Saved entries:
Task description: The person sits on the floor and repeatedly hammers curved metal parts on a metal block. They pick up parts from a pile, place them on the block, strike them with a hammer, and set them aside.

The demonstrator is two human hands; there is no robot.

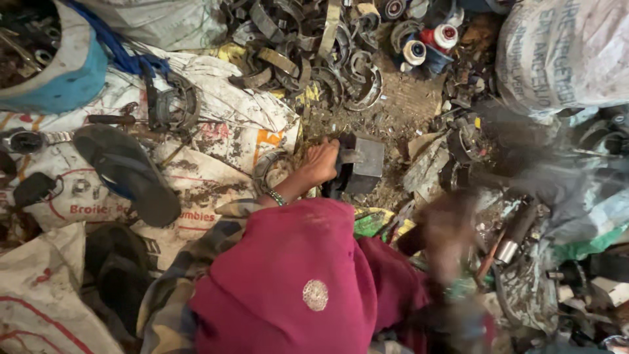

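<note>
Left hand (pixel 321 160) grip is closed on the dark metal block (pixel 362 164) standing on the littered floor; right hand (pixel 449 236) is blurred, grip undeterminable; the block is best kept pinned steady.

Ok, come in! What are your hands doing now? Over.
Left hand gripping dark square metal block on the ground. Right hand blurred, hold unclear. Heap of curved rusty metal pieces past the block; black rubber sandal left.
</note>
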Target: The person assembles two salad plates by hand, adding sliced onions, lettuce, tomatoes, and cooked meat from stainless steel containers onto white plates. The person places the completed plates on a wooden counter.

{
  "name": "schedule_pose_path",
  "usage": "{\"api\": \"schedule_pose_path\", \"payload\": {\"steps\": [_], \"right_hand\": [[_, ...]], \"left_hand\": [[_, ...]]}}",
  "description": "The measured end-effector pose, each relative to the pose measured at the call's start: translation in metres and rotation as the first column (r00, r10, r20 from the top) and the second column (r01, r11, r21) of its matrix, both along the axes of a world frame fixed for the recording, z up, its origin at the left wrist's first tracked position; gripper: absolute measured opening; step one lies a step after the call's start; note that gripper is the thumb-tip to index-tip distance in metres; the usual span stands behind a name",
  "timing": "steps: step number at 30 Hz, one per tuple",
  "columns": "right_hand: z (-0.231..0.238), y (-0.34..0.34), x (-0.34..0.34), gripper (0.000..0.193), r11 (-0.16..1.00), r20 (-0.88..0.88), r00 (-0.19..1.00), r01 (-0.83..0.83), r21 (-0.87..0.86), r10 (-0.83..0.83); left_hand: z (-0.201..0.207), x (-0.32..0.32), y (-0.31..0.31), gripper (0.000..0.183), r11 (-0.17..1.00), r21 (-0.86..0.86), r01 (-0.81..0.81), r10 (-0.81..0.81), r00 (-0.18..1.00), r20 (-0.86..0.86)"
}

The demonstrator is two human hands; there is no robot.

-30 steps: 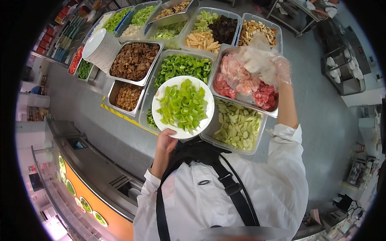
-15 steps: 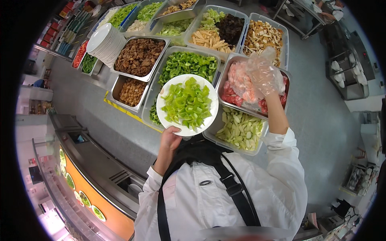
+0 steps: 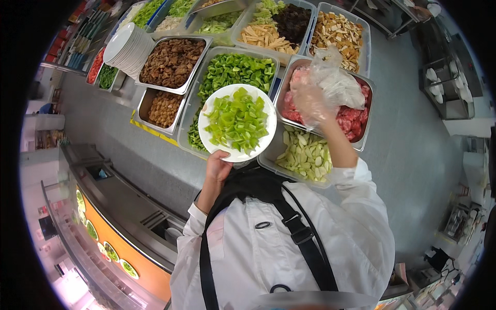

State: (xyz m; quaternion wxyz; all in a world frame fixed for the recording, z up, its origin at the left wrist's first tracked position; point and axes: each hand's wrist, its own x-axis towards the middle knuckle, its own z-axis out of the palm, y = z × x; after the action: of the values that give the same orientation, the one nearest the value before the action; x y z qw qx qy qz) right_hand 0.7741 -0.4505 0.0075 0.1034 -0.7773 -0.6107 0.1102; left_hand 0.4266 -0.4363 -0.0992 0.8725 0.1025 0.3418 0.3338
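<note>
My left hand (image 3: 219, 164) grips the near rim of a white plate (image 3: 265, 141), which is heaped with cut light-green peppers (image 3: 238, 120). My right hand (image 3: 314, 106) wears a clear plastic glove and is over the left part of a steel pan of sliced raw meat (image 3: 352, 120). Motion smears its fingers, so I cannot tell whether they hold any meat. Crumpled clear plastic (image 3: 338, 85) lies over the meat just beyond that hand. Below the pan sits a tub of sliced pale-green vegetable (image 3: 305, 155).
Beyond the plate is a tub of chopped green peppers (image 3: 237, 72). Pans of browned meat (image 3: 172, 62) and smaller brown pieces (image 3: 165, 109) stand left, near stacked white plates (image 3: 129, 54). A tub of brown-edged tofu pieces (image 3: 338, 36) is at the back. A steel counter (image 3: 124, 196) runs lower left.
My right hand has moved left and slightly nearer over the meat pan, exposing red meat on the right. The clear plastic has shifted. My left hand still holds the plate.
</note>
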Motion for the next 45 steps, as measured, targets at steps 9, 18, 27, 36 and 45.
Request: {"api": "schedule_pose_path", "payload": {"steps": [9,18,27,36,45], "right_hand": [[-0.011,0.006,-0.014,0.027,0.960,0.032,0.990,-0.126,-0.249,0.138],[0.123,-0.063,-0.025,0.041,0.767,-0.417,0.906,0.218,0.604,0.071],[-0.004,0.016,-0.017,0.031,0.846,0.149,0.989,0.066,-0.528,0.015],[-0.048,0.035,-0.014,0.037,0.871,0.100,0.995,0.073,-0.485,-0.028],[-0.036,-0.005,0.040,0.042,0.963,-0.194,0.976,-0.147,-0.226,0.103]], "left_hand": [[0.000,0.000,-0.003,0.067,1.000,0.014,-0.020,0.020,1.000,-0.017],[-0.006,-0.007,-0.004,0.062,1.000,0.008,-0.025,0.024,0.999,0.033],[0.002,-0.004,-0.003,0.059,0.999,-0.038,-0.031,0.032,0.999,0.018],[0.004,-0.008,-0.013,0.058,1.000,0.002,-0.019,0.019,0.999,-0.040],[0.004,-0.008,-0.012,0.058,0.998,0.037,-0.050,0.050,0.999,0.001]]}}
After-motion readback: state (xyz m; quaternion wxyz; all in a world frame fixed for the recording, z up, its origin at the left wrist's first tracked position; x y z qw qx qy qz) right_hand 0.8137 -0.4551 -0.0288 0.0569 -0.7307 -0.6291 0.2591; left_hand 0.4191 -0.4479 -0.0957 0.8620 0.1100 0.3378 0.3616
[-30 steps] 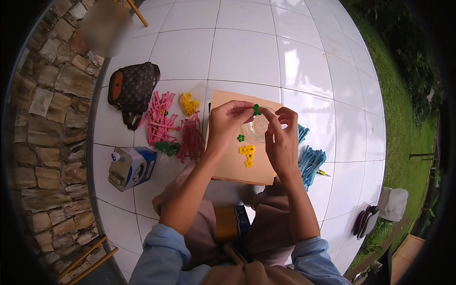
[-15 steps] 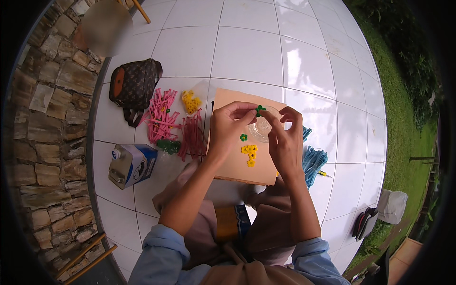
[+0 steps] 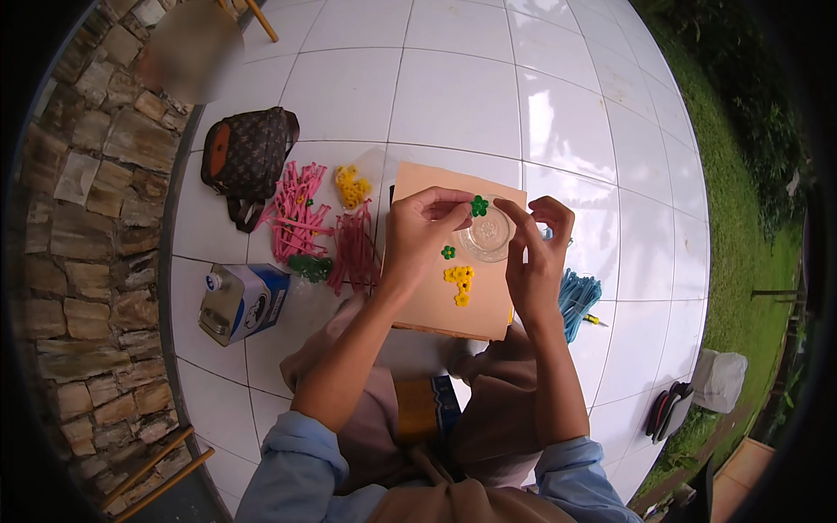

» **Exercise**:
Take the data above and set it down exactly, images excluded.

» **Solution to this task**:
Task description: The person sits on the floor and repeatedly hammers curved metal parts on a metal block. They pick up parts from a pile, place them on the block, strike them with a hammer, and set them aside.

The demonstrator is two human hands; there is no robot.


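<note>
Left hand (pixel 321 160) grip is closed on the dark metal block (pixel 362 164) standing on the littered floor; right hand (pixel 449 236) is blurred, grip undeterminable; the block is best kept pinned steady.

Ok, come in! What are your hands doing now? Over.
Left hand gripping dark square metal block on the ground. Right hand blurred, hold unclear. Heap of curved rusty metal pieces past the block; black rubber sandal left.
</note>
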Target: The person assembles two salad plates by hand, adding sliced onions, lettuce, tomatoes, and cooked meat from stainless steel containers onto white plates. The person places the completed plates on a wooden counter.

{
  "name": "schedule_pose_path",
  "usage": "{\"api\": \"schedule_pose_path\", \"payload\": {\"steps\": [_], \"right_hand\": [[_, ...]], \"left_hand\": [[_, ...]]}}",
  "description": "The measured end-effector pose, each relative to the pose measured at the call's start: translation in metres and rotation as the first column (r00, r10, r20 from the top) and the second column (r01, r11, r21) of its matrix, both along the axes of a world frame fixed for the recording, z up, its origin at the left wrist's first tracked position; gripper: absolute measured opening; step one lies a step after the call's start; note that gripper is the thumb-tip to index-tip distance in metres; the usual span stands behind a name",
  "timing": "steps: step number at 30 Hz, one per tuple",
  "columns": "right_hand: z (-0.231..0.238), y (-0.34..0.34), x (-0.34..0.34), gripper (0.000..0.193), r11 (-0.16..1.00), r20 (-0.88..0.88), r00 (-0.19..1.00), r01 (-0.83..0.83), r21 (-0.87..0.86), r10 (-0.83..0.83); left_hand: z (-0.201..0.207), x (-0.32..0.32), y (-0.31..0.31), gripper (0.000..0.183), r11 (-0.17..1.00), r21 (-0.86..0.86), r01 (-0.81..0.81), r10 (-0.81..0.81), r00 (-0.18..1.00), r20 (-0.86..0.86)"
}

The demonstrator is two human hands; there is no robot.

-30 steps: 
-15 steps: 
+0 steps: 

State: (xyz m; quaternion wxyz; all in a world frame fixed for the recording, z up, its origin at the left wrist's first tracked position; point and axes: each hand's wrist, its own x-axis towards the middle knuckle, its own z-axis out of the palm, y = z × x; after the action: of the values that give the same orientation, the one nearest the value before the action; x y z qw qx qy qz) right_hand 0.7741 -0.4505 0.0075 0.1034 -0.7773 -0.6107 0.1102; left_hand 0.4266 -0.4363 -0.0992 0.8725 0.1025 0.3418 0.3338
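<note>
My left hand (image 3: 219, 164) grips the near rim of a white plate (image 3: 265, 141), which is heaped with cut light-green peppers (image 3: 238, 120). My right hand (image 3: 314, 106) wears a clear plastic glove and is over the left part of a steel pan of sliced raw meat (image 3: 352, 120). Motion smears its fingers, so I cannot tell whether they hold any meat. Crumpled clear plastic (image 3: 338, 85) lies over the meat just beyond that hand. Below the pan sits a tub of sliced pale-green vegetable (image 3: 305, 155).
Beyond the plate is a tub of chopped green peppers (image 3: 237, 72). Pans of browned meat (image 3: 172, 62) and smaller brown pieces (image 3: 165, 109) stand left, near stacked white plates (image 3: 129, 54). A tub of brown-edged tofu pieces (image 3: 338, 36) is at the back. A steel counter (image 3: 124, 196) runs lower left.
My right hand has moved left and slightly nearer over the meat pan, exposing red meat on the right. The clear plastic has shifted. My left hand still holds the plate.
</note>
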Motion for the next 45 steps, as measured, targets at steps 9, 18, 27, 36 and 45.
Request: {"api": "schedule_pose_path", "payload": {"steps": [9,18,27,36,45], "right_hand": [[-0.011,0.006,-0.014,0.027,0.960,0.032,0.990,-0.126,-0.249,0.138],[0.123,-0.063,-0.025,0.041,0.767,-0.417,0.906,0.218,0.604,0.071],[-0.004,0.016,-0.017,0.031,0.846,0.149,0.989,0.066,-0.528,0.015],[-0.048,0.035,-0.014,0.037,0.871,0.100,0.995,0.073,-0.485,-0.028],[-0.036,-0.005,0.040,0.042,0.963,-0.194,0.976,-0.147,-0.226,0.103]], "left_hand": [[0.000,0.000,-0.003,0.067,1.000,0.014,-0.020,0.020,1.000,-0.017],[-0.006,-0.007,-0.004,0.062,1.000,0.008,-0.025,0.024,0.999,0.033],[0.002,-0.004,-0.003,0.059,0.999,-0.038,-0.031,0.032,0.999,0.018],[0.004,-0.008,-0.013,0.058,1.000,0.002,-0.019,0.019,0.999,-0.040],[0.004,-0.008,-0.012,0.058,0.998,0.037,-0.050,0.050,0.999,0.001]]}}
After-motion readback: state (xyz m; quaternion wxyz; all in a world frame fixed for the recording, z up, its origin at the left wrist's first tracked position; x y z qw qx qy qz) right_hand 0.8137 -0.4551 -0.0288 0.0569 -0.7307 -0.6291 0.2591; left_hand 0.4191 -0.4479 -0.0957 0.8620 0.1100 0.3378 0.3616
[-30 steps] 
[-15 steps] 
[+0 steps] 

The exercise is done now.